Die Stu­di­en­gangs­lei­tung ist für Kne­bel nicht nur eine tolle Ge­le­gen­heit, wie­der ein­mal etwas Neues auf­zu­bau­en, son­dern dies vor allem auch ge­mein­sam mit Kol­le­gen und Kol­le­gin­nen in der Hoch­schu­le sowie aus der Pra­xis zu tun. „Ich glau­be, wir schaf­fen hier etwas ganz Be­son­de­res, weil wir den Stu­di­en­gang in­ner­halb des In­sti­tuts für Bau­we­sen auf­bau­en. Ar­chi­tek­ten und Bau­in­ge­nieu­re sind an der Fach­hoch­schu­le in Kiel nahe bei­ein­an­der. Da­durch er­ge­ben sich schon jetzt tolle Syn­er­gi­en in der Lehre und hof­fent­lich bald auch in der For­schung. Dar­über hin­aus sind wir mit der Ar­chi­tek­ten- und In­ge­nieurs­kam­mer und dem Bund Deut­scher Ar­chi­tek­ten in Schles­wig-Hol­stein in einem engen Aus­tausch, aber auch mit na­tio­na­len und in­ter­na­tio­na­len In­sti­tu­tio­nen. Was wir tun, ist also nie iso­liert, son­dern immer ein­ge­bun­den in einen wei­te­ren Kon­text, denn wir wol­len beim Auf­bau des Stu­di­en­gangs offen blei­ben.“

Nach den ers­ten Wo­chen be­geis­tern ihn vor allem seine Stu­die­ren­den. „Es ist toll zu sehen, wie offen, in­ter­es­siert und neu­gie­rig sie sind“, lobt Kne­bel. „Das hat mich in die­sem Um­fang po­si­tiv über­rascht.“ Der Grund: Der neue Pro­fes­sor for­dert die jun­gen Men­schen sei­nes Kur­ses auf be­son­de­re Art und Weise. „Sie müs­sen sich in mei­nen Se­mi­na­ren auf Dinge ein­las­sen, die sie nicht aus der Schu­le ken­nen – sie dür­fen völ­lig neu und au­ßer­halb von be­kann­ten Struk­tu­ren den­ken.

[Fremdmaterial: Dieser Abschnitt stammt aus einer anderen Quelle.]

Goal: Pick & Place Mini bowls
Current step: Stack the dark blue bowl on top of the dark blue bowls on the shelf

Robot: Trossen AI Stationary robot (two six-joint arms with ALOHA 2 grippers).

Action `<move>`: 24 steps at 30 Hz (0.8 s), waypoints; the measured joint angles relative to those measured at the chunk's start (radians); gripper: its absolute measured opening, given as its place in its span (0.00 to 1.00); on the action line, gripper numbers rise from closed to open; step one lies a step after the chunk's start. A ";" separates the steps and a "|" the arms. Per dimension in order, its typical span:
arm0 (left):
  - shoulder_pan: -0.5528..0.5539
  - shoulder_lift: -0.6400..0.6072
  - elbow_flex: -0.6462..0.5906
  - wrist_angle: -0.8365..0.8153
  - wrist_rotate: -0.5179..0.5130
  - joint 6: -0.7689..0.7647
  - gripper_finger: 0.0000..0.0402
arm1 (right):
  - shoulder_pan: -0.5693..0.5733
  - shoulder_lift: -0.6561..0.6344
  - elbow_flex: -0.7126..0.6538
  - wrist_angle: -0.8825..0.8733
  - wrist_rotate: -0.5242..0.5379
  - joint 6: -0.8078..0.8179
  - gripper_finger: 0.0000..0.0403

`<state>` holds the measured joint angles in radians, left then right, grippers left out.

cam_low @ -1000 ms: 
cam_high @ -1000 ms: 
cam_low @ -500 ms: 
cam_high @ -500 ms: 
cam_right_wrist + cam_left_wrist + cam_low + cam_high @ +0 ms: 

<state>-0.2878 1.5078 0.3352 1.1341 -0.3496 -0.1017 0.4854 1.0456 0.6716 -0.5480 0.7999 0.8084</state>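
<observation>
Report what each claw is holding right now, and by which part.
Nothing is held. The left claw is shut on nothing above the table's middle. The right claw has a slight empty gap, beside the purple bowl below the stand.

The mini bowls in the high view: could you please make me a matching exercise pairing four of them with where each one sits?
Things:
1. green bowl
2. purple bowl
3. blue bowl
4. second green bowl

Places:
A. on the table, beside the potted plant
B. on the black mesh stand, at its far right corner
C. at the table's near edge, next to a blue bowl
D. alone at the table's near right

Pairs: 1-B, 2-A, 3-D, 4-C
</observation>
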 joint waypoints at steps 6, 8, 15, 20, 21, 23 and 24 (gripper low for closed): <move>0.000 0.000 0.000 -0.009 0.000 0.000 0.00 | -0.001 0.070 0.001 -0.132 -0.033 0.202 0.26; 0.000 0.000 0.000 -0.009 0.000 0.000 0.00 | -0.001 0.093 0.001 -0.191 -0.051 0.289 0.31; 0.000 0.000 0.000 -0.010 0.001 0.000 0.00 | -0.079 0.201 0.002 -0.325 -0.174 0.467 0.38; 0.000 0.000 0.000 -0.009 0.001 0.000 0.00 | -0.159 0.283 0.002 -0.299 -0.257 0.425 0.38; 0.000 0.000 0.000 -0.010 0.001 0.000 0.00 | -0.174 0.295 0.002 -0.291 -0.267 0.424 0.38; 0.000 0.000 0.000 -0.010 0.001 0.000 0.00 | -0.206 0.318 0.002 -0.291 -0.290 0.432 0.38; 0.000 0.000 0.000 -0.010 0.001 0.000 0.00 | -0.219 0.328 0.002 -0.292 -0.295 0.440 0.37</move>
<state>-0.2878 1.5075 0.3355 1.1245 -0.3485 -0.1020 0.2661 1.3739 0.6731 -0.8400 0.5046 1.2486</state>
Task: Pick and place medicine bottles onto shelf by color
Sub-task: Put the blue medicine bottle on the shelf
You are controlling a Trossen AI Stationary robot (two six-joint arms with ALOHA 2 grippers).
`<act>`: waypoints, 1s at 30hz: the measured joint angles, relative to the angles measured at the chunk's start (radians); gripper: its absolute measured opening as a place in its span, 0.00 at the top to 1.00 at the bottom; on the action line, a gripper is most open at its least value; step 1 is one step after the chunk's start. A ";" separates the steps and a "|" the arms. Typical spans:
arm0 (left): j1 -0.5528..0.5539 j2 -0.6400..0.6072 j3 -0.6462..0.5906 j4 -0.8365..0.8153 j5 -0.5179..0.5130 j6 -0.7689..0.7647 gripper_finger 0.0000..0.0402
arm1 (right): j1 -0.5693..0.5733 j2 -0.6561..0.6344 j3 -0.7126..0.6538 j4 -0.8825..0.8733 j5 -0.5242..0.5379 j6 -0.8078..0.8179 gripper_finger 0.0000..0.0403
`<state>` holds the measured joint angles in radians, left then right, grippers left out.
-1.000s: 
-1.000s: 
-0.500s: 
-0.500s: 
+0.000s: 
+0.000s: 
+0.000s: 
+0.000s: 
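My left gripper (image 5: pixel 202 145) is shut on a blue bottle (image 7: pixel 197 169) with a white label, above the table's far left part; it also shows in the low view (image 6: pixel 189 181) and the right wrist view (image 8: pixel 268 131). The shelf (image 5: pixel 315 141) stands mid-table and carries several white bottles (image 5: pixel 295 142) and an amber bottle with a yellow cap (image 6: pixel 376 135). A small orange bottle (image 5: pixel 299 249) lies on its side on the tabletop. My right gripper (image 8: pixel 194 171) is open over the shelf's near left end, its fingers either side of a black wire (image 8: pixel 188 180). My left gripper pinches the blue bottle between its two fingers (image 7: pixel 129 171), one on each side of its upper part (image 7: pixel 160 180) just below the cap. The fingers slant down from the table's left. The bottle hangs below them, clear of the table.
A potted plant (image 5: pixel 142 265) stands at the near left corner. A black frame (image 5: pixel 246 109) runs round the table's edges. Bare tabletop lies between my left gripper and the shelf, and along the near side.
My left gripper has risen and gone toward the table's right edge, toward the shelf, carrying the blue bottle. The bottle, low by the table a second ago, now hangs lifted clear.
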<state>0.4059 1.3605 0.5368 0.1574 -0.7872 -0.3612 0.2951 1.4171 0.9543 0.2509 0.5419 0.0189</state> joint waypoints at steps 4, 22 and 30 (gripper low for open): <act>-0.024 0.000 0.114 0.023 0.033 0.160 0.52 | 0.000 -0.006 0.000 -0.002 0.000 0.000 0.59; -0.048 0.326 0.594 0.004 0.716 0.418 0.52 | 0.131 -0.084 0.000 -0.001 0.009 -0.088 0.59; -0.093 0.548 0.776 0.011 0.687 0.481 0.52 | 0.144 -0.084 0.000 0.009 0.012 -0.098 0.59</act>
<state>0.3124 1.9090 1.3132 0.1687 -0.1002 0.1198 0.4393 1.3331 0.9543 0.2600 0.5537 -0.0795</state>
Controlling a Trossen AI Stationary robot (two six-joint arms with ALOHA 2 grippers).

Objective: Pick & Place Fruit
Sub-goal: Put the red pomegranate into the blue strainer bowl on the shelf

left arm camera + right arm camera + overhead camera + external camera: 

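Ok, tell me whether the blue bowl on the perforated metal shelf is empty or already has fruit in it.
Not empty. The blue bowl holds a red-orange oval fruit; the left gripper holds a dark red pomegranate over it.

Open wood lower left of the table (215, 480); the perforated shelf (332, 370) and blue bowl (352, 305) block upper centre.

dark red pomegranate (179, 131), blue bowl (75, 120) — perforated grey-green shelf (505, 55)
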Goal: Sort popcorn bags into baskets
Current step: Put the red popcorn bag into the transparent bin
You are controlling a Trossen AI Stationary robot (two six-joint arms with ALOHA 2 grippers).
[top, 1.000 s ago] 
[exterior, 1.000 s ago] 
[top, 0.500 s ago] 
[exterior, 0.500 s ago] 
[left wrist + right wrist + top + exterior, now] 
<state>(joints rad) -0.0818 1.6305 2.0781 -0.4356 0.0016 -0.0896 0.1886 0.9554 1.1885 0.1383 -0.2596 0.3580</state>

Und sie las­sen sich bis­her sehr gerne dar­auf ein!“ So ging es in den ers­ten Wo­chen für die Stu­die­ren­den darum, das grund­le­gen­de Ver­hält­nis von Mensch, Raum und Ort zu er­fah­ren und zu ver­ste­hen, und es dann räum­lich zu ge­stal­ten. „Der Raum der Ar­chi­tek­tur ist letzt­end­lich das Er­geb­nis einer Glei­chung aus Mensch und Ort“, phi­lo­so­phiert der neue Pro­fes­sor. So ein­fach das auch klin­gen mag, es gehe im Grun­de immer darum, die Be­dürf­nis­se des Nut­zers und die Be­din­gun­gen der Um­welt in Ein­klang zu brin­gen. Erst die Ver­hand­lung die­ser oft­mals je­doch recht kom­ple­xen Kräf­te führt zur ar­chi­tek­to­ni­schen Form.

Damit ste­hen den Ar­chi­tek­tur-Stu­die­ren­den be­stimmt noch span­nen­de Wo­chen bevor, denn Kne­bel kann ihr Stu­di­um mit sei­nem per­sön­li­chen Er­fah­rungs­schatz ga­ran­tiert nach­hal­tig be­rei­chern.